AIM OF THE EXERCISE: What follows is data; output all of it exactly as given.

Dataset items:
>>>>

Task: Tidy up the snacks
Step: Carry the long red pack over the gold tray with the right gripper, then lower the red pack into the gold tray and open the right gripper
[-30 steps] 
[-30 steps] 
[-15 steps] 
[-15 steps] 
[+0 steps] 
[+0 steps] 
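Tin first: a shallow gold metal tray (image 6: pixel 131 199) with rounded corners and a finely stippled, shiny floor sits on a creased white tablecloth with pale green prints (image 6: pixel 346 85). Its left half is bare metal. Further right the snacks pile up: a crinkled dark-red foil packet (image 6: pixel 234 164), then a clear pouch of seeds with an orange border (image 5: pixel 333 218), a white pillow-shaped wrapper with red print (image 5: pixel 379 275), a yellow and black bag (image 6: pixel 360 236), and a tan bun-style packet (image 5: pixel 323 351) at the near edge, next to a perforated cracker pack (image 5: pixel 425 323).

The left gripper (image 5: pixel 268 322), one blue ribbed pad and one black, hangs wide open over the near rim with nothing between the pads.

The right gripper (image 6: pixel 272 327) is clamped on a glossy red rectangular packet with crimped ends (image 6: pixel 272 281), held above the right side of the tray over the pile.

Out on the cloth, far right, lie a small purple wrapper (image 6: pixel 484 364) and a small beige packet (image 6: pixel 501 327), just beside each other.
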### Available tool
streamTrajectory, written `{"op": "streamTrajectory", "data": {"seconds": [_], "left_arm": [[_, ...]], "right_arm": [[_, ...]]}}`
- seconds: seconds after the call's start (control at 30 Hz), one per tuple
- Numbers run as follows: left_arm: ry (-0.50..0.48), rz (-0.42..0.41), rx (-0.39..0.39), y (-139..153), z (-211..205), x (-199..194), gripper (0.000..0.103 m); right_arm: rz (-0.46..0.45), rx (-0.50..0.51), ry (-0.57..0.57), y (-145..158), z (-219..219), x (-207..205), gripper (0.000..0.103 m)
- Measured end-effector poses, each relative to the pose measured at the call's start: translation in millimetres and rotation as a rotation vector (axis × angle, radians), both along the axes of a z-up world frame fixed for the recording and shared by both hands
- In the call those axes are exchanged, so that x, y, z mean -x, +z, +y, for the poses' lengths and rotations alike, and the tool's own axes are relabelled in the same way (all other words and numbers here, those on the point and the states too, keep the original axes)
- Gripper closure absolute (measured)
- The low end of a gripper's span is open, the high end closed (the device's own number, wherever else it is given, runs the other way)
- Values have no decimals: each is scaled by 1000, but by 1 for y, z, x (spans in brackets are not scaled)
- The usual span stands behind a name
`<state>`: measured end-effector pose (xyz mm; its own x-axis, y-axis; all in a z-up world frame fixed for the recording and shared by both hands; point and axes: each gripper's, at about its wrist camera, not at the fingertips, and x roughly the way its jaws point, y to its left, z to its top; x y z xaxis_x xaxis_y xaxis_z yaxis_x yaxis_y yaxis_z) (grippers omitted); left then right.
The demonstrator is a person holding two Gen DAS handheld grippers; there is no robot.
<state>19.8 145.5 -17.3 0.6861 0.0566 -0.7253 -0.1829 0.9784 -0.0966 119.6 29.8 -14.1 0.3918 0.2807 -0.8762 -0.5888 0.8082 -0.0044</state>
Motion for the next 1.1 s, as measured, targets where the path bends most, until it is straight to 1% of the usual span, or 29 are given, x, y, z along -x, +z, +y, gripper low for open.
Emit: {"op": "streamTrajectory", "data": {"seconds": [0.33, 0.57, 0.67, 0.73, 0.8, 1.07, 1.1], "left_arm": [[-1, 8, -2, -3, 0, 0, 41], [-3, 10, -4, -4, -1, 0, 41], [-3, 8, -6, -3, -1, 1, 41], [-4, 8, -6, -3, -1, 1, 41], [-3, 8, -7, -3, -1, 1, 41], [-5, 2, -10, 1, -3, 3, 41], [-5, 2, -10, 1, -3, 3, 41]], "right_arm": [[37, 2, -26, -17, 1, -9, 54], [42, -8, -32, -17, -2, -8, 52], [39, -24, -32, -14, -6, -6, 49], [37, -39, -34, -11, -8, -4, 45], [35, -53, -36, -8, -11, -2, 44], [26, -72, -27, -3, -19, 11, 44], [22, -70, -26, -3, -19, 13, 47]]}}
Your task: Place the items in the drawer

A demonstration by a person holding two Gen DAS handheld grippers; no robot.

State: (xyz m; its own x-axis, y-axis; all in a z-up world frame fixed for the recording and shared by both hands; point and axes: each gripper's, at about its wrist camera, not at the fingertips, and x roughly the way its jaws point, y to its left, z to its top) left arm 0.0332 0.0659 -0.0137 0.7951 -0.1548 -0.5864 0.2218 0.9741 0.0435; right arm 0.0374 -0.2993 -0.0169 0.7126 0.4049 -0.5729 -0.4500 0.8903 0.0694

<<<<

FINAL ANSWER:
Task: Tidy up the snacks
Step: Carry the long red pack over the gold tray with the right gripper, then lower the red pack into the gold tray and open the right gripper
[-30 steps] 
[-30 steps] 
[-15 steps] 
[-15 steps] 
[+0 steps] 
[+0 steps] 
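Tin first: a shallow gold metal tray (image 6: pixel 131 199) with rounded corners and a finely stippled, shiny floor sits on a creased white tablecloth with pale green prints (image 6: pixel 346 85). Its left half is bare metal. Further right the snacks pile up: a crinkled dark-red foil packet (image 6: pixel 234 164), then a clear pouch of seeds with an orange border (image 5: pixel 333 218), a white pillow-shaped wrapper with red print (image 5: pixel 379 275), a yellow and black bag (image 6: pixel 360 236), and a tan bun-style packet (image 5: pixel 323 351) at the near edge, next to a perforated cracker pack (image 5: pixel 425 323).

The left gripper (image 5: pixel 268 322), one blue ribbed pad and one black, hangs wide open over the near rim with nothing between the pads.

The right gripper (image 6: pixel 272 327) is clamped on a glossy red rectangular packet with crimped ends (image 6: pixel 272 281), held above the right side of the tray over the pile.

Out on the cloth, far right, lie a small purple wrapper (image 6: pixel 484 364) and a small beige packet (image 6: pixel 501 327), just beside each other.
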### Available tool
streamTrajectory, written `{"op": "streamTrajectory", "data": {"seconds": [_], "left_arm": [[_, ...]], "right_arm": [[_, ...]]}}`
- seconds: seconds after the call's start (control at 30 Hz), one per tuple
- Numbers run as follows: left_arm: ry (-0.50..0.48), rz (-0.42..0.41), rx (-0.39..0.39), y (-139..153), z (-211..205), x (-199..194), gripper (0.000..0.103 m); right_arm: rz (-0.46..0.45), rx (-0.50..0.51), ry (-0.57..0.57), y (-145..158), z (-219..219), x (-207..205), gripper (0.000..0.103 m)
- Measured end-effector poses, each relative to the pose measured at the call's start: translation in millimetres and rotation as a rotation vector (axis × angle, radians), both along the axes of a z-up world frame fixed for the recording and shared by both hands
- In the call those axes are exchanged, so that x, y, z mean -x, +z, +y, for the poses' lengths and rotations alike, and the tool's own axes are relabelled in the same way (all other words and numbers here, those on the point and the states too, keep the original axes)
- Gripper closure absolute (measured)
- The low end of a gripper's span is open, the high end closed (the device's own number, wherever else it is given, runs the other way)
- Values have no decimals: each is scaled by 1000, but by 1 for y, z, x (spans in brackets are not scaled)
- The usual span stands behind a name
`<state>`: measured end-effector pose (xyz mm; its own x-axis, y-axis; all in a z-up world frame fixed for the recording and shared by both hands; point and axes: each gripper's, at about its wrist camera, not at the fingertips, and x roughly the way its jaws point, y to its left, z to its top; x y z xaxis_x xaxis_y xaxis_z yaxis_x yaxis_y yaxis_z) (grippers omitted); left then right.
The demonstrator is a person holding two Gen DAS handheld grippers; there is no robot.
<state>19.8 145.5 -17.3 0.6861 0.0566 -0.7253 -0.1829 0.9784 -0.0966 119.6 29.8 -14.1 0.3918 0.2807 -0.8762 -0.5888 0.8082 -0.0044</state>
Motion for the next 1.1 s, as measured, targets where the path bends most, until it is straight to 1% of the usual span, or 29 are given, x, y, z along -x, +z, +y, gripper low for open.
Emit: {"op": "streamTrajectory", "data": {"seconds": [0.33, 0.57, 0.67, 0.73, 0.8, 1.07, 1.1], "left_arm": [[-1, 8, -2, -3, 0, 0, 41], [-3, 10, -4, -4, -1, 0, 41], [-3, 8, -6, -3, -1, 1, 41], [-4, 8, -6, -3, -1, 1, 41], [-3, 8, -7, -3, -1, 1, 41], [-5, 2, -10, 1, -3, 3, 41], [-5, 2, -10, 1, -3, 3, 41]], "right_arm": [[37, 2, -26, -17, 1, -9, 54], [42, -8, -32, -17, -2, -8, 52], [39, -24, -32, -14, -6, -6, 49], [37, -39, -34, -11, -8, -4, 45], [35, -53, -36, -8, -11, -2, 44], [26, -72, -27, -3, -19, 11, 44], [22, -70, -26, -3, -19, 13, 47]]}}
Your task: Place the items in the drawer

A demonstration by a person holding two Gen DAS handheld grippers; no robot.

State: (xyz m; its own x-axis, y-axis; all in a z-up world frame fixed for the recording and shared by both hands; point and axes: each gripper's, at about its wrist camera, not at the fingertips, and x roughly the way its jaws point, y to its left, z to its top) left arm 0.0332 0.0659 -0.0137 0.7951 -0.1548 -0.5864 0.2218 0.9741 0.0435; right arm 0.0374 -0.2993 -0.0169 0.7126 0.4049 -0.5729 -0.4500 0.8903 0.0694

The answer to this exercise is complete.